RECORDS SUPPLIED >>

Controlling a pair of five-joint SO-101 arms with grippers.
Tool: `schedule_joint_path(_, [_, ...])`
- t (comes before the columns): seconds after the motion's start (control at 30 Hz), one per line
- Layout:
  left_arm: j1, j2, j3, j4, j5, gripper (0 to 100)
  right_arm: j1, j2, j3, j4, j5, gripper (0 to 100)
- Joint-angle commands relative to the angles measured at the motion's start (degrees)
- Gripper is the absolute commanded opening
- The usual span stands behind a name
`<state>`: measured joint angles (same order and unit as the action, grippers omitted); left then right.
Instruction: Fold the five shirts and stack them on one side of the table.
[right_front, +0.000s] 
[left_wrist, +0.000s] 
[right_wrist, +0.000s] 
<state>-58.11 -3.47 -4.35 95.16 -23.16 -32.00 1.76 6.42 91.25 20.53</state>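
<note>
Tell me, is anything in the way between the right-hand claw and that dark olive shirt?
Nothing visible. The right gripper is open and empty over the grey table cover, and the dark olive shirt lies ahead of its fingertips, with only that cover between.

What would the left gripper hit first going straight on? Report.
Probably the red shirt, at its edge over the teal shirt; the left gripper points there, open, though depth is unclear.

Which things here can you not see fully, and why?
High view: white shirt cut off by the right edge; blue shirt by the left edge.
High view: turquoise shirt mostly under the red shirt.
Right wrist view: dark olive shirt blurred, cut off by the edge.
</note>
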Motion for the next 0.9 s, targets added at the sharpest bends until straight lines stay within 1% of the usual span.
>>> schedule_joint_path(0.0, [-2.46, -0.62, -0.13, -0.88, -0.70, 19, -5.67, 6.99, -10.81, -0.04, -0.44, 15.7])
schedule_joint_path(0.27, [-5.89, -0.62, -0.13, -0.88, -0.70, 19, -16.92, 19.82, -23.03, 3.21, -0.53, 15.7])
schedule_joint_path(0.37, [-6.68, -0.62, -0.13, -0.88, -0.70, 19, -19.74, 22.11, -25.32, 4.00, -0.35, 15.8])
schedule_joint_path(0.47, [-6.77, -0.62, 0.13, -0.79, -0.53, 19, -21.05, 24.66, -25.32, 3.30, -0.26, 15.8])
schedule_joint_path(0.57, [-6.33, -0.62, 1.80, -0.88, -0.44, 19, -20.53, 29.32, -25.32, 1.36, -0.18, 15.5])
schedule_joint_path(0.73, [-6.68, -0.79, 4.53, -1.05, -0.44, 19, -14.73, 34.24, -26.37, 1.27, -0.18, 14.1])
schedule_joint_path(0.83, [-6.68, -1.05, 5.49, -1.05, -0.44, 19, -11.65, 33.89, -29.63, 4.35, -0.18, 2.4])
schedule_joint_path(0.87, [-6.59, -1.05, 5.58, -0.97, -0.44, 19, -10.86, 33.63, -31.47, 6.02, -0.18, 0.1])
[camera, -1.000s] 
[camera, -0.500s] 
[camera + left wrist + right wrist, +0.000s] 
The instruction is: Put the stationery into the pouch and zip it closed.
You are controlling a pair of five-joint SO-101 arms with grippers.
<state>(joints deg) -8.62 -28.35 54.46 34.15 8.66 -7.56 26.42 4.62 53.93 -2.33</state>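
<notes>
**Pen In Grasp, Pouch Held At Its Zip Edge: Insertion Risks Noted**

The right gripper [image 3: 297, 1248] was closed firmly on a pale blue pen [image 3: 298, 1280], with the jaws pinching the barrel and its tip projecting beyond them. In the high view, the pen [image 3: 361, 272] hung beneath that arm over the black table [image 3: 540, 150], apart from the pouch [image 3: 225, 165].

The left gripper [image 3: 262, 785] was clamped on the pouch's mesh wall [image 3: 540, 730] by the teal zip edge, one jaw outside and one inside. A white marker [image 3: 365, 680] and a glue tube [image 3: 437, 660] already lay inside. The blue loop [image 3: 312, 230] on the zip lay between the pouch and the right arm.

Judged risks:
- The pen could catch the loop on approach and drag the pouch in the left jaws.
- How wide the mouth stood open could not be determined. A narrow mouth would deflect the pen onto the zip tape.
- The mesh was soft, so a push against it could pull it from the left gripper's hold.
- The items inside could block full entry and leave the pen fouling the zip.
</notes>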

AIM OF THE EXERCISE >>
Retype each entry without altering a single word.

RESPONSE TO THE EXERCISE >>
Controlling a pair of five-joint SO-101 arms with grippers.
Tool: `schedule_joint_path(_, [_, ...])`
- t (comes before the columns): seconds after the motion's start (control at 30 Hz), one per line
- Layout:
  left_arm: j1, j2, j3, j4, j5, gripper (0 to 100)
  right_arm: j1, j2, j3, j4, j5, gripper (0 to 100)
- Joint-angle commands relative to the angles measured at the motion's start (degrees)
- Gripper is the absolute commanded opening
- The usual span stands behind a name
`<state>`: measured joint angles (same order and unit as the action, grippers omitted); left then right.
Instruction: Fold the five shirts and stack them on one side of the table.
[right_front, +0.000s] 
[left_wrist, +0.000s] 
[right_wrist, +0.000s] 
<state>-58.11 -3.47 -4.35 95.16 -23.16 -32.00 1.76 6.42 91.25 20.53</state>
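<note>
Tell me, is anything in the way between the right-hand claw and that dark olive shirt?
Nothing visible. The right gripper is open and empty over the grey table cover, and the dark olive shirt lies ahead of its fingertips, with only that cover between.

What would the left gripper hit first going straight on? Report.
Probably the red shirt, at its edge over the teal shirt; the left gripper points there, open, though depth is unclear.

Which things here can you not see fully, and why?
High view: white shirt cut off by the right edge; blue shirt by the left edge.
High view: turquoise shirt mostly under the red shirt.
Right wrist view: dark olive shirt blurred, cut off by the edge.
</note>
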Motion for the next 0.9 s, targets added at the sharpest bends until straight lines stay within 1% of the usual span.
>>> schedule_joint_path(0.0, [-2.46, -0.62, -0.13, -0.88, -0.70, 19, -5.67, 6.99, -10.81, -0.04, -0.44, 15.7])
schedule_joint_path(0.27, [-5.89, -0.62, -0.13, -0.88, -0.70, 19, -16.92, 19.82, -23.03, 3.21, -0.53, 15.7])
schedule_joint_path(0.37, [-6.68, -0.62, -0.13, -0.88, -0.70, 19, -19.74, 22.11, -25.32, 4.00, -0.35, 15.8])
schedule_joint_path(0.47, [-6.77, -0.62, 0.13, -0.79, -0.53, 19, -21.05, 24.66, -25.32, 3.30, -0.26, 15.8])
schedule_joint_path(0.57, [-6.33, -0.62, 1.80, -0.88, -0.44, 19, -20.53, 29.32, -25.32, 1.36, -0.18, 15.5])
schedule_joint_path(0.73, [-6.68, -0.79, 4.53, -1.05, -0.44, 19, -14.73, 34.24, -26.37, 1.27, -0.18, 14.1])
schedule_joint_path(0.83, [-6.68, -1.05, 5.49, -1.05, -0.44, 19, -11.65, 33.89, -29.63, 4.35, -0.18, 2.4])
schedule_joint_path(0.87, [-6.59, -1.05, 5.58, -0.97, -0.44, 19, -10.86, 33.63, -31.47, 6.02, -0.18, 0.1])
[camera, -1.000s] 
[camera, -0.500s] 
[camera + left wrist + right wrist, +0.000s] 
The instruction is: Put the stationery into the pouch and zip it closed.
You are controlling a pair of five-joint SO-101 arms with grippers.
<state>(joints deg) -8.62 -28.35 54.46 34.15 8.66 -7.56 26.42 4.62 53.93 -2.33</state>
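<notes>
**Pen In Grasp, Pouch Held At Its Zip Edge: Insertion Risks Noted**

The right gripper [image 3: 297, 1248] was closed firmly on a pale blue pen [image 3: 298, 1280], with the jaws pinching the barrel and its tip projecting beyond them. In the high view, the pen [image 3: 361, 272] hung beneath that arm over the black table [image 3: 540, 150], apart from the pouch [image 3: 225, 165].

The left gripper [image 3: 262, 785] was clamped on the pouch's mesh wall [image 3: 540, 730] by the teal zip edge, one jaw outside and one inside. A white marker [image 3: 365, 680] and a glue tube [image 3: 437, 660] already lay inside. The blue loop [image 3: 312, 230] on the zip lay between the pouch and the right arm.

Judged risks:
- The pen could catch the loop on approach and drag the pouch in the left jaws.
- How wide the mouth stood open could not be determined. A narrow mouth would deflect the pen onto the zip tape.
- The mesh was soft, so a push against it could pull it from the left gripper's hold.
- The items inside could block full entry and leave the pen fouling the zip.
</notes>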

The exercise calls for nothing more.